Ross Mirkarimi lost his bid for re-election to Vicki Hennessy on November 3, 2015, receiving 38% of the vote.

===Political reactions===
The Donald Trump presidential campaign for the 2016 election released the political advertisement "Act of Love", showing García Zárate and criticizing rival Jeb Bush's policy on illegal immigration. Later, when accepting the Republican nomination for president at the 2016 Republican National Convention, Trump mentioned Steinle's death as a rationale to deport illegal aliens in the United States. After the 2017 Presidential Inauguration, President Trump again mentioned Steinle and other victims of violent crime by illegal aliens when creating the Victims of Immigration Crime Engagement (VOICE) Office within ICE.

===Kate's Law===

In response to the controversy, U.S. Senator Ted Cruz from Texas and U.S. Representative Matt Salmon from Arizona introduced , the Establishing Mandatory Minimums for Illegal Reentry Act of 2015, also known as Kate's Law. No vote was ever held. In July 2015, however, the House did pass the Enforce the Law for Sanctuary Cities Act, a related bill that is often confused with Kate's Law.

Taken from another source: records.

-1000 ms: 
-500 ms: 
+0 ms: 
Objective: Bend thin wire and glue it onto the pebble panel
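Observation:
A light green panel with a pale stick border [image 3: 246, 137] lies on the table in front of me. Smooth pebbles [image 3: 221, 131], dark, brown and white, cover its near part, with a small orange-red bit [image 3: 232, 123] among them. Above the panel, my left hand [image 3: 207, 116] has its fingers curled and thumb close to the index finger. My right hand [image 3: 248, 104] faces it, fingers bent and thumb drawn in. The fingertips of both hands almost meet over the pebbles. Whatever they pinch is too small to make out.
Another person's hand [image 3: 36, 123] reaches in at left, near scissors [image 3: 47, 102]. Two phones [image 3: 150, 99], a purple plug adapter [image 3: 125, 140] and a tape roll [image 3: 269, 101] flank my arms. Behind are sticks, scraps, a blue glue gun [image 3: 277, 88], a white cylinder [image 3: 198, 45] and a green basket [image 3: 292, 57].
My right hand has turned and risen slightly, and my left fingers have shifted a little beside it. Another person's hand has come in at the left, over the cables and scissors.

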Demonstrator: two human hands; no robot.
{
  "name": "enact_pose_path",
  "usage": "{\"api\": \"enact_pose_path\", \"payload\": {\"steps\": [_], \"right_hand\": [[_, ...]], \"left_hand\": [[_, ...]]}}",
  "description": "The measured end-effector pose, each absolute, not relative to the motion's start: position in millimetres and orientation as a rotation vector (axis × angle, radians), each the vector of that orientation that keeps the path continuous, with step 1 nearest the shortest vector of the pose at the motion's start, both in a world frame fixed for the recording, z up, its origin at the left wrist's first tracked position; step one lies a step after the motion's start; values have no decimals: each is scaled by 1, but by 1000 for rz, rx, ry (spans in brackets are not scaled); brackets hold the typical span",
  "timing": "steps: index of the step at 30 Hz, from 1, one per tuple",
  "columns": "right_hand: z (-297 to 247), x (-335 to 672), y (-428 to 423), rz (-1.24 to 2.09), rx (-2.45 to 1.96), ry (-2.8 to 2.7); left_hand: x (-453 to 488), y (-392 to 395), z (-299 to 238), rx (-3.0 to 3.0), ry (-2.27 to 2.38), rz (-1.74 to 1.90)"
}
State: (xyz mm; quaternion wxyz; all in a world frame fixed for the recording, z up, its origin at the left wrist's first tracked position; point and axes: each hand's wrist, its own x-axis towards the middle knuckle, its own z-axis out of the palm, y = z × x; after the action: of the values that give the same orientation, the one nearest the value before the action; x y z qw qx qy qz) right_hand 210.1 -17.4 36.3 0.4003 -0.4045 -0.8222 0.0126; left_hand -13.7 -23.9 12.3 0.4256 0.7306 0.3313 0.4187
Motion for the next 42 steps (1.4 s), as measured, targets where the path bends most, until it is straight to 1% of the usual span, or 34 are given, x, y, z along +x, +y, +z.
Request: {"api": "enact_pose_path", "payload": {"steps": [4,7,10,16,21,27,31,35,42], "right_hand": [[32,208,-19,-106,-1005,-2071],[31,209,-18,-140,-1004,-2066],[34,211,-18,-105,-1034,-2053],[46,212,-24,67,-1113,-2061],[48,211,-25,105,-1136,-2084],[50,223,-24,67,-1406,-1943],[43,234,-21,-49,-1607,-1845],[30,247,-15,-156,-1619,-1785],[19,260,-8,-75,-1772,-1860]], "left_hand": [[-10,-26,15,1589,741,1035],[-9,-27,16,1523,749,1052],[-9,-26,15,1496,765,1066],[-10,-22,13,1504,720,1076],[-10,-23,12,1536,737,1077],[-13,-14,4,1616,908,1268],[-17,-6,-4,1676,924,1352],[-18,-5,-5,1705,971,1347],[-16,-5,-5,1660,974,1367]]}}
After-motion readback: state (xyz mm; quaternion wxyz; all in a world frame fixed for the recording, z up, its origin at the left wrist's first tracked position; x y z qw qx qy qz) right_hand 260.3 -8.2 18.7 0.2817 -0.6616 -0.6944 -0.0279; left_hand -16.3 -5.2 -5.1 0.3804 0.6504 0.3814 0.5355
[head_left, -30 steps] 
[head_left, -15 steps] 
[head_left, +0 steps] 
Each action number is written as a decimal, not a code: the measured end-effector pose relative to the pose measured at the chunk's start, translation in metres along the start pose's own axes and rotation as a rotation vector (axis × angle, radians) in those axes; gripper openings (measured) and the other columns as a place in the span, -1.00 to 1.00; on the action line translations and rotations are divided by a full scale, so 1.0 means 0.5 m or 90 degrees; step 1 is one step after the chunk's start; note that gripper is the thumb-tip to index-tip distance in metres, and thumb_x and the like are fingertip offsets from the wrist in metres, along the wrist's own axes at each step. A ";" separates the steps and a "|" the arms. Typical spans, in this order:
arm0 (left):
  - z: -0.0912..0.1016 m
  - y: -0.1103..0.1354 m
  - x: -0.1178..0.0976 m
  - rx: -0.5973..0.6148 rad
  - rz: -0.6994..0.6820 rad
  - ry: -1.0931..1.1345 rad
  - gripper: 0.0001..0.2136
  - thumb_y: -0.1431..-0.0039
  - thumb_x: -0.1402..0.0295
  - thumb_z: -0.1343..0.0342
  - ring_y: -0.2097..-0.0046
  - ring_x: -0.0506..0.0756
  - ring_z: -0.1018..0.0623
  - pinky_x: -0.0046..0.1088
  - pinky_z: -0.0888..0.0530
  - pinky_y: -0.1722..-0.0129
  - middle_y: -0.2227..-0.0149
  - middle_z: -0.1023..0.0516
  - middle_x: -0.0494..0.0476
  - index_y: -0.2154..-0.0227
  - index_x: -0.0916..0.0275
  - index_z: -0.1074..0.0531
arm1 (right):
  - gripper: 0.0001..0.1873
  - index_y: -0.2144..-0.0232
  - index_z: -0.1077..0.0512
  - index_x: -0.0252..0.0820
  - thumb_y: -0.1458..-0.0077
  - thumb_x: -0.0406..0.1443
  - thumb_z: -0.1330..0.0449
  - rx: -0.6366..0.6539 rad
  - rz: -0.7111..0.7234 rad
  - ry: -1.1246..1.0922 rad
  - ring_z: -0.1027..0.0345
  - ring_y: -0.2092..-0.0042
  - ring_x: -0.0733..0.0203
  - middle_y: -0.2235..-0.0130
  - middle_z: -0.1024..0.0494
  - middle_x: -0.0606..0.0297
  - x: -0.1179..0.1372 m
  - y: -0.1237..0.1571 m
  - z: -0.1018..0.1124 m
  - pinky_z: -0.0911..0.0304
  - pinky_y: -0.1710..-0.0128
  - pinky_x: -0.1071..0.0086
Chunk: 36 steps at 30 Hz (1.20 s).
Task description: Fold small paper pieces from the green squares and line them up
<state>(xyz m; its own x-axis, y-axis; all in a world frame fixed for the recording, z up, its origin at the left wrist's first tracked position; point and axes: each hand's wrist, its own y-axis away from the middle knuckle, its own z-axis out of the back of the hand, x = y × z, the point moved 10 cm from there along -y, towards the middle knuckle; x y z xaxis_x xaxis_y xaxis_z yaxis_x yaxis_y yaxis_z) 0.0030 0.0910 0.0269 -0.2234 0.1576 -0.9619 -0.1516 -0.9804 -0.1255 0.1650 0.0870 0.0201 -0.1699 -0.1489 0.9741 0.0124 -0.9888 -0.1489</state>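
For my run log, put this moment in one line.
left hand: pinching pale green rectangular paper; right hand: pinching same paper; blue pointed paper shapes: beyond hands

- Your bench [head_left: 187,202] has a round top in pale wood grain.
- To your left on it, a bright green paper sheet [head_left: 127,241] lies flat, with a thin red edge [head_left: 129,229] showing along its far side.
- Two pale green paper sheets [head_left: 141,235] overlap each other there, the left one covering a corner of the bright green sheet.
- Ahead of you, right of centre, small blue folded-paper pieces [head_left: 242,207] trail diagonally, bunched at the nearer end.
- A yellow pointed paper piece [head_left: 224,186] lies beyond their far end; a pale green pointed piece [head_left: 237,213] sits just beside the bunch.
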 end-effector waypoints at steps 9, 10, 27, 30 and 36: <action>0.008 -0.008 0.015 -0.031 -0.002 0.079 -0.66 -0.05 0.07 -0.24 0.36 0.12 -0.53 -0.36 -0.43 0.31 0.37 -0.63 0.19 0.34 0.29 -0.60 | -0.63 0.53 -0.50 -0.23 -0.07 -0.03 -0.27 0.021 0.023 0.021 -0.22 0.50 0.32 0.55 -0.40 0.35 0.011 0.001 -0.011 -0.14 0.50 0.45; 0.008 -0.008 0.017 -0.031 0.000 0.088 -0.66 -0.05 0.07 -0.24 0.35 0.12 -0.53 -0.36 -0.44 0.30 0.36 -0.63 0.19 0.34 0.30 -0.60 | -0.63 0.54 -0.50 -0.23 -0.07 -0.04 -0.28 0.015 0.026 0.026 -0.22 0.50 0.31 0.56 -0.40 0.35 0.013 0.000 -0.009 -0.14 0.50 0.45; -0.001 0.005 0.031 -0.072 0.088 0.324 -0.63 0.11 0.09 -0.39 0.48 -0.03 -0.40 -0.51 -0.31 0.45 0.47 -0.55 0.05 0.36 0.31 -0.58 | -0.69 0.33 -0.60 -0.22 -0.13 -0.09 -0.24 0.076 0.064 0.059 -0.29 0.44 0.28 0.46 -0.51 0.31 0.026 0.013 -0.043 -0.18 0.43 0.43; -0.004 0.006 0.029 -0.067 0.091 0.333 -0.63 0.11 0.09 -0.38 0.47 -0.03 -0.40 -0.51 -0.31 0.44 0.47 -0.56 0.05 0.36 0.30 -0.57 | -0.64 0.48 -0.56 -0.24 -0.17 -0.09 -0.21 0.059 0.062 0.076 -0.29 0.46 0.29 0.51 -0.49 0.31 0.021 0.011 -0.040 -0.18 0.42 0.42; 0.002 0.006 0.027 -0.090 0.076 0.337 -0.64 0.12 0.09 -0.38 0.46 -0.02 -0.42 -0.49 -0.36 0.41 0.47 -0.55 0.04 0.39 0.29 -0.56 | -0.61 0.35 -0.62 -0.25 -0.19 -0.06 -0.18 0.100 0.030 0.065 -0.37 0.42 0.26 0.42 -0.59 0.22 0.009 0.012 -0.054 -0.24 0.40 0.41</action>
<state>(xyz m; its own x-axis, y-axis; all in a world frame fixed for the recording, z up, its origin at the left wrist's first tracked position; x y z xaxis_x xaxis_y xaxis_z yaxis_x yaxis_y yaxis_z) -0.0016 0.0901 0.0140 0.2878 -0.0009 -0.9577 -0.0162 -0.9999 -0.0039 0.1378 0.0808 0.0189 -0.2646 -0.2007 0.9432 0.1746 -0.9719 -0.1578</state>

Members of Steinle's family did not want her to be in the middle of a political controversy, according to the San Francisco Chronicle. "I don’t know who coined 'Kate’s Law,'" Kate's father Jim Steinle told the paper. "It certainly wasn't us."

In July 2016, a Senate version of the law was filibustered with the motion to invoke cloture receiving 55–42 votes mostly by Senate Republicans, therefore insufficient to defeat the filibuster. The Senate also voted on another bill often confused with Kate's Law, the Stop Dangerous Sanctuary Cities Act. The bill failed to proceed to a final vote in the Senate.

On June 23, 2017, U.S. Representative Bob Goodlatte from Virginia reintroduced two bills, Kate's Law and No Sanctuary for Criminals, an anti-sanctuary city policy, into the House which passed on June 29 and proceeded to the Senate.

===Deportation===
On March 1, 2024, García Zárate was deported from the United States for the seventh time.